The Atlanta Declaration

Episcopal News Service. December 19, 1989 [89274]

We come together as members of different faiths. Our traditions teach us different ways to embrace God. We represent humanity's wide range of ways to be human. Across our diversity, however, AIDS magnifies the fact that we are also one. AIDS is not only an affliction of individuals or particular groups. AIDS is an affliction of the whole human family.

Our religious vision proclaims that living with AIDS/HIV is a condition in which we must all participate actively. It is a scandal that many people living with AIDS/HIV suffer and grieve in secret. We seek hope amidst the moral and biological tragedies of this epidemic in order to pass on hope for generations to come.

The tragedy of the human immunodeficiency virus [HIV] epidemic has confronted each of us personally, each of our religious institutions, as well as the whole society with the need for a new understanding of the interconnections between physical disease and social responsibility.
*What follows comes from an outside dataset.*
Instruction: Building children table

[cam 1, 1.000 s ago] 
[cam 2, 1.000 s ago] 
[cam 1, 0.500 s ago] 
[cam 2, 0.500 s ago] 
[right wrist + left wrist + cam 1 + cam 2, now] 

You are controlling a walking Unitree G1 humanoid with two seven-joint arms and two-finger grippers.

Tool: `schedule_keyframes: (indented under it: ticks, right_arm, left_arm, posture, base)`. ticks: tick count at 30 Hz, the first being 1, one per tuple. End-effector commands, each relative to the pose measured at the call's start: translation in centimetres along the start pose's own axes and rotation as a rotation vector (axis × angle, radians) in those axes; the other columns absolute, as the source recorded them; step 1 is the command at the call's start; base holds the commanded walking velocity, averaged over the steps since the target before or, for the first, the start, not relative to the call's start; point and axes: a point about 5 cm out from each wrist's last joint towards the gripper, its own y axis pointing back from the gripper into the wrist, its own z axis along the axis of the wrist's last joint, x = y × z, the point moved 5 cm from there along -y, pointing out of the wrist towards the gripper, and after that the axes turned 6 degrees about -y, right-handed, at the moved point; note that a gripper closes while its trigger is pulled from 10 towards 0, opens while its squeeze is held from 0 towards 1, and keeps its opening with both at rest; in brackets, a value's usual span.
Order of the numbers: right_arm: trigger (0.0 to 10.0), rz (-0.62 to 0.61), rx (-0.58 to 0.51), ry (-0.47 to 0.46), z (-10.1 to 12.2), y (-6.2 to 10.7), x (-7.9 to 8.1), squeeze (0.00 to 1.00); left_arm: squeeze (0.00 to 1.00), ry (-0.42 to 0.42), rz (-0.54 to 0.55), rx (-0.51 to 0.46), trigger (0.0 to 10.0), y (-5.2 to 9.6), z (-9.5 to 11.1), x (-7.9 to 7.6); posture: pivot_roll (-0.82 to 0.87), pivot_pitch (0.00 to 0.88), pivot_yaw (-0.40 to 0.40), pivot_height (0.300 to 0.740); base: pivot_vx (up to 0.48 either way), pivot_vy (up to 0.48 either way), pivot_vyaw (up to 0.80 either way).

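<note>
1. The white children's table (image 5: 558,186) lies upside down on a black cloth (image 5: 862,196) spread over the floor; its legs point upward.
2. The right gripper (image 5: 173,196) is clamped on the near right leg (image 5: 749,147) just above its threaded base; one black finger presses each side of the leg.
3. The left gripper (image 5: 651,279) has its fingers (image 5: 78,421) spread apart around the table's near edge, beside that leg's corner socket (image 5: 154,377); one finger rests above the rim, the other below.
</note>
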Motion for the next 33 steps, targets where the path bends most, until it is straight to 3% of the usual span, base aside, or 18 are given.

It calls for creative action among all our institutions -- medical, social, economic, political, educational, and religious -- for the purpose of providing systemic, compassionate attention to the epidemic. The religious community in particular is faced with these extended responsibilities:

ATo embody and proclaim hope, life, and healing in the midst of suffering;
B.To assure that all whose lives are affected by the epidemic will have access to compassion, nonjudgmental care, respect, support, and assistance;
C.To generate a prophetic vision of society in which the "general welfare" becomes the abiding obligation of public, private, and voluntary sectors of society;
D.To provide accurate and comprehensive information for the public regarding HIV transmission, related behavior patterns, and means of prevention;
E.To transform public attitudes and policies so that adequate care and appropriate preventative measures will be available for all people in need.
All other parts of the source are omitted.